W \ = \ \underbrace{(\mathbf{R} \hat{\boldsymbol{\beta}}-\mathbf{c})^{\prime}}_{z^{\prime}} \underbrace{\left(\sigma^{2} \mathbf{R}\left(\mathbf{X}^{\prime} \mathbf{X}\right)^{-1} \mathbf{R}^{\prime}\right)^{-1}}_{V^{-1}} \underbrace{(\mathbf{R} \hat{\boldsymbol{\beta}}-\mathbf{c})}_{z} \ \sim \ \chi^{2}(m) \tag{3.13}

This Wald test statistic is a weighted sum (by the inverse of the covariance matrix) of the distance between the hypothesized values \mathbf c and the actual estimation outcomes \mathbf R \boldsymbol{\hat \beta}. If this normed distance is too large, H_0 is rejected.

For m = 1 (only one restriction), \sqrt W reduces to a simple t-statistic.


If \sigma^2 is unknown, it has to be estimated by \hat \sigma^2={\sum_{i=1}^n \hat u_i^2} \ / \ {(n-k-1)}.

  • With the help of the above theorem, it can be shown that this estimator (after scaling with \sigma^2) is distributed as \chi^2(n-k-1)

  • Hence, in this case, the Wald-statistic Equation 3.13 is the ratio of two \chi^2, independently distributed random variables and therefore is F-distributed after appropriate scaling (see Appendix A.7):

F \ = \ \frac{(\mathbf R \boldsymbol{\hat{\beta}} - \mathbf c)' \left(\hat\sigma^{2} \mathbf R\left(\mathbf X' \mathbf X\right)^{-1} \mathbf R'\right)^{-1}(\mathbf R \boldsymbol{\hat{\beta}} - \mathbf c)}{m} \ \sim \ F(m,n-k-1) \tag{3.14}

Note, in small samples this formula is valid only if \mathbf u is normally distributed.
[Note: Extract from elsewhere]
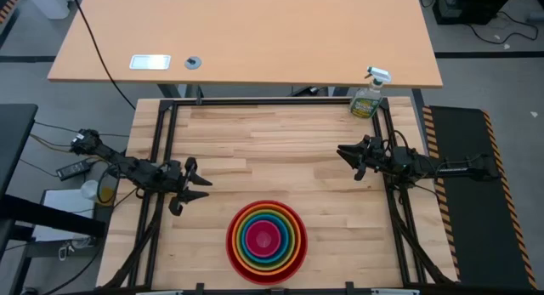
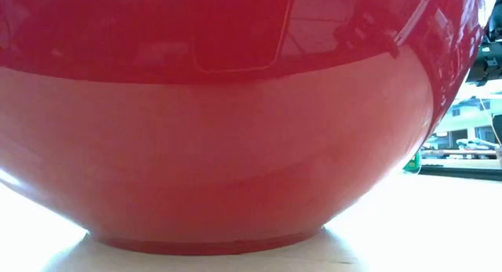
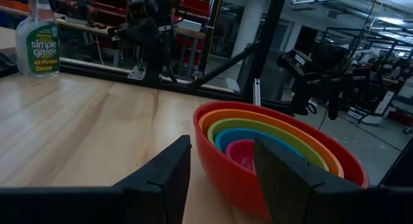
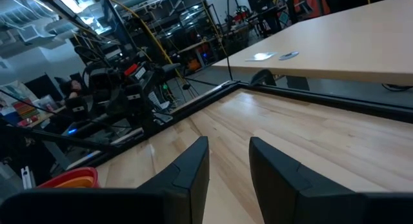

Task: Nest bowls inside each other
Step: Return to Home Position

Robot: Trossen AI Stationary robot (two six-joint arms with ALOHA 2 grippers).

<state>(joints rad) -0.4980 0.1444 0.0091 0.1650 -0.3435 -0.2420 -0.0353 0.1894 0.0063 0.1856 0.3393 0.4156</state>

In large samples, Equation 3.14 times m converges to Equation 3.13 and so the two test statistics are asymptotically equivalent.

  • Furthermore, it can be shown that the formula above is equivalent to:

F \ = \ \frac{\left(\hat{\mathbf{u}}_{r}^{\prime} \hat{\mathbf{u}}_{r}-\hat{\mathbf{u}}_{ur}' \hat{\mathbf{u}}_{ur} \right) / m}{\hat{\mathbf{u}}'_{ur} \hat{\mathbf{u}}_{ur} /(n-k-1)} \ \sim \ F(m, n-k-1) \tag{3.15}

The interpretation of this test-statistic is straightforward: If the percentage decrease of the fit (measured by SSR) of the restricted model is too large compared to the model without imposing the restrictions, the restricted model is rejected.